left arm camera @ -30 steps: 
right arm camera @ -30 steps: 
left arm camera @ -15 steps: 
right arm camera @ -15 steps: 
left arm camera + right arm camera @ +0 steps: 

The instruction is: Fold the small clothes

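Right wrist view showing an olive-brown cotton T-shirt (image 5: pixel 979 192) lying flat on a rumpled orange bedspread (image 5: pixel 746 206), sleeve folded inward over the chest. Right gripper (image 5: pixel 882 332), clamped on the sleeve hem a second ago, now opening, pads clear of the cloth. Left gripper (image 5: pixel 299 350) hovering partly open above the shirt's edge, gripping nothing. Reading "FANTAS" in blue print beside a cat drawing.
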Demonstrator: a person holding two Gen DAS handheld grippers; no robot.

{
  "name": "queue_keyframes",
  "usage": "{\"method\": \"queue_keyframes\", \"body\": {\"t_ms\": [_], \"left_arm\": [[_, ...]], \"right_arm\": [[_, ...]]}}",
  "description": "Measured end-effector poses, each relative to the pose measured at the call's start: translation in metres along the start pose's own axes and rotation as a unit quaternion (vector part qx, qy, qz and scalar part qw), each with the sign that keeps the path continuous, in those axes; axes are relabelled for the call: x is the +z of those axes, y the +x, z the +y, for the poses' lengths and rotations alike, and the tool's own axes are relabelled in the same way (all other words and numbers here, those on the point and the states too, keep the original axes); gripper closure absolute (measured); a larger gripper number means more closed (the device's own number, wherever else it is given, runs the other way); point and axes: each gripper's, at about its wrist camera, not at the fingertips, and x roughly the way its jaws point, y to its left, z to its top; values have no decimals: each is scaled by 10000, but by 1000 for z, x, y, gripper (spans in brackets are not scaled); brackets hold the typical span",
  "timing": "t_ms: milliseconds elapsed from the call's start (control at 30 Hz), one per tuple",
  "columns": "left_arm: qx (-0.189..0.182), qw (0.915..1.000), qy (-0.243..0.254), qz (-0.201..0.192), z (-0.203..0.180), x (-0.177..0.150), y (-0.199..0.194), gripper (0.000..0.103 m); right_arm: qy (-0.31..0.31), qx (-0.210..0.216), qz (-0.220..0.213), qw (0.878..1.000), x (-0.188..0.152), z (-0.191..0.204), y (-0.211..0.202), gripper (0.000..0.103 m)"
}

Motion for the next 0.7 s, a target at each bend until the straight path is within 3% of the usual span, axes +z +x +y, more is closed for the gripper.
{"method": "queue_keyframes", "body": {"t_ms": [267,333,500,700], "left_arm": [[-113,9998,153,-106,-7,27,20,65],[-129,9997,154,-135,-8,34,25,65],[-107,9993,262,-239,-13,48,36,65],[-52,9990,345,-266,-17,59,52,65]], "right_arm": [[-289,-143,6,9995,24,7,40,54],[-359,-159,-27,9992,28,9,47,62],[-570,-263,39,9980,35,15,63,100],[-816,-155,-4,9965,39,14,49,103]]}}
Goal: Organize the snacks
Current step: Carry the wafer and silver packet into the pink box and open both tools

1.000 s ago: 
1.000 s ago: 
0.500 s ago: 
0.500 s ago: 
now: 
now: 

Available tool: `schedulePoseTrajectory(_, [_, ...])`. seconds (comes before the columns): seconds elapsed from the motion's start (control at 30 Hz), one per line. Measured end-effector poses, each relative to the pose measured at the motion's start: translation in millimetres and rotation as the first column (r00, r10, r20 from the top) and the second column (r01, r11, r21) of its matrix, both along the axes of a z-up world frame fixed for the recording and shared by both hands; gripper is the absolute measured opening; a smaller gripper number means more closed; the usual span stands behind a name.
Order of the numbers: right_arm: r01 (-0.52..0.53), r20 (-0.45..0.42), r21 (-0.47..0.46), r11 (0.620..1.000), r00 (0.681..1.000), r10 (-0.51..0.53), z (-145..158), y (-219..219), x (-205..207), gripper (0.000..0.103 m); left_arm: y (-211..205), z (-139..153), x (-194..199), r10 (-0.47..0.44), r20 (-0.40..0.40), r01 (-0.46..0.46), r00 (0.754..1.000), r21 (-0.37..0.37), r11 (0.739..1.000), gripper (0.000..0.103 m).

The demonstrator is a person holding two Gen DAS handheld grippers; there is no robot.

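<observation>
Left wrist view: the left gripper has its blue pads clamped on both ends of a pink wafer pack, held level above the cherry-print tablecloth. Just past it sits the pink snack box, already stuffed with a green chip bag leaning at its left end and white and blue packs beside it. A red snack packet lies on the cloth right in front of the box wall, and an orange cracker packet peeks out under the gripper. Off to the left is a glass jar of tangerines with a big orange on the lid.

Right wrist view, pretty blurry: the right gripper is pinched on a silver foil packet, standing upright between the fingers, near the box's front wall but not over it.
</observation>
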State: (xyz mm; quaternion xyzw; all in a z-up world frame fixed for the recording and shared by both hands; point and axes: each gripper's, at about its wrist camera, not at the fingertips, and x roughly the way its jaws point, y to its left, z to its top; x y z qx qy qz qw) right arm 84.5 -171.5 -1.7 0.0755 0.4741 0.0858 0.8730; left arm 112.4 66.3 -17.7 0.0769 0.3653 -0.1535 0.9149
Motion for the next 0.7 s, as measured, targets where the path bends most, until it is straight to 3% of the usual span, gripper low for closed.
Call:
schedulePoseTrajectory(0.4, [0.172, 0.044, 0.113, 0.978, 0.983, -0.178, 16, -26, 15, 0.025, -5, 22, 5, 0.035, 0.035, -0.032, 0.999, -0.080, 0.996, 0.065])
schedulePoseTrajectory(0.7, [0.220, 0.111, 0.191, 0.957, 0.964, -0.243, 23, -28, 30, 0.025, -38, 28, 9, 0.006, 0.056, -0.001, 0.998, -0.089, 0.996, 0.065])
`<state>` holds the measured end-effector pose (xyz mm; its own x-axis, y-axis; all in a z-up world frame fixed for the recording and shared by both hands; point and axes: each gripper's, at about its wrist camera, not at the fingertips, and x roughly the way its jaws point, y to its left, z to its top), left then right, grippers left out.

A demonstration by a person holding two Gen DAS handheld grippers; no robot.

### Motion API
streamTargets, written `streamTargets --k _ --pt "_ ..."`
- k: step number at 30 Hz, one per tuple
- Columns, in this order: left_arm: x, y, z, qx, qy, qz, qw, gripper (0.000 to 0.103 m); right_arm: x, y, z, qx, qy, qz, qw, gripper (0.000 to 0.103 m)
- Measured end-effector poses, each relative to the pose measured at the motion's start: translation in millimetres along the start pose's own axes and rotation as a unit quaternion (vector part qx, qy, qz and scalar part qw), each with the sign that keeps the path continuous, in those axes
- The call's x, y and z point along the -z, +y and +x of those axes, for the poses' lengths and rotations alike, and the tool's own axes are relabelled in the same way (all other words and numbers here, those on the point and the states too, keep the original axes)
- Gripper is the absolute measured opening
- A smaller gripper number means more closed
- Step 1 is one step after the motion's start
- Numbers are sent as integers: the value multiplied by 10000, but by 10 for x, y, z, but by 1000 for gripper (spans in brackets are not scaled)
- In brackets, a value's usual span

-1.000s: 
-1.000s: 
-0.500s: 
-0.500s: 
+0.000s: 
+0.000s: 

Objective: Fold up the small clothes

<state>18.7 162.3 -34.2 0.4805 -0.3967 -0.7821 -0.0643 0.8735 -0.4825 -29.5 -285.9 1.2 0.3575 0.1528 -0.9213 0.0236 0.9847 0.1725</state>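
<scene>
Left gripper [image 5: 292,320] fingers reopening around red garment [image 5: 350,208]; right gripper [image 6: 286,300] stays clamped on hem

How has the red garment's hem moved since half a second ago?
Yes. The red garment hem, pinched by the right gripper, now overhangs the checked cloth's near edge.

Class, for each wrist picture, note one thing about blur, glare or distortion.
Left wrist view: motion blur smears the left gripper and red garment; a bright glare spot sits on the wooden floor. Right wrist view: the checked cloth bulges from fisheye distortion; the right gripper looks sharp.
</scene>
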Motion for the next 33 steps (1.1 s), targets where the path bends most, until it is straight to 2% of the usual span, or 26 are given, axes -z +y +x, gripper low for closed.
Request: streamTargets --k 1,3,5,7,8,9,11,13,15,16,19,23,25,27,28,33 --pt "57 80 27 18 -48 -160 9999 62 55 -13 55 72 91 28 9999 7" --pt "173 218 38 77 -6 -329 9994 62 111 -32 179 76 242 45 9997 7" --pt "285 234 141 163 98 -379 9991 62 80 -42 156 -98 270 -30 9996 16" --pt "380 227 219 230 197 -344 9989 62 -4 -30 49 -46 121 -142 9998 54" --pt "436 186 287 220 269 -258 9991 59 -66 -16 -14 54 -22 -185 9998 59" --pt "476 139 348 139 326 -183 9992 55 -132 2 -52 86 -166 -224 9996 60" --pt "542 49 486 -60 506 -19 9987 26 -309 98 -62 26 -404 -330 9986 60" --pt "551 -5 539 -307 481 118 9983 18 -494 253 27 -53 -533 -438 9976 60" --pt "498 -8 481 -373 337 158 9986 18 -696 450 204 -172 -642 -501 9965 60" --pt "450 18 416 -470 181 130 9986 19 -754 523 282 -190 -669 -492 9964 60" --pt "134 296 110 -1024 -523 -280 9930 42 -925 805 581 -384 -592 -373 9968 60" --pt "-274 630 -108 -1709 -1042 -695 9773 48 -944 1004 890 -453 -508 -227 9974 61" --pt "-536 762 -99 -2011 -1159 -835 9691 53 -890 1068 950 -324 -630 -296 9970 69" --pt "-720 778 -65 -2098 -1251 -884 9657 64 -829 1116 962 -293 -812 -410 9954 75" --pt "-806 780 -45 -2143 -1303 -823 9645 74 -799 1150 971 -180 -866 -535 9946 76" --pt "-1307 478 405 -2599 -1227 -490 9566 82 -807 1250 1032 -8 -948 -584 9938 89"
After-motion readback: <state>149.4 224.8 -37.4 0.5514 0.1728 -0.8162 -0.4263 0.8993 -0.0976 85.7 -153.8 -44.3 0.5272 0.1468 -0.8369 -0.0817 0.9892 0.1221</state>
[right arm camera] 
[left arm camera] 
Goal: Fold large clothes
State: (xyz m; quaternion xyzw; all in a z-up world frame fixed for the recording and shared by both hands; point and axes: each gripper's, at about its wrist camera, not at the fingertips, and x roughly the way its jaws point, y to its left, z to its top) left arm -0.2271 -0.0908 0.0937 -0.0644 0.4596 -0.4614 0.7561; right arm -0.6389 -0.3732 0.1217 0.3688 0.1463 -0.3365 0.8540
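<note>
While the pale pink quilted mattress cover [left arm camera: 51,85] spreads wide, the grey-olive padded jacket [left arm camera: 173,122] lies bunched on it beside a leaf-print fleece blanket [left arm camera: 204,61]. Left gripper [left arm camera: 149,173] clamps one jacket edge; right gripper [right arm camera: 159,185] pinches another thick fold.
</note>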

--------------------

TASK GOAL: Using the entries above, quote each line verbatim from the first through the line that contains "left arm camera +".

OUTPUT FOR THIS TASK:
left arm camera @ -30 steps: 
right arm camera @ -30 steps: 
left arm camera @ -15 steps: 
right arm camera @ -15 steps: 
left arm camera + right arm camera @ +0 steps: 

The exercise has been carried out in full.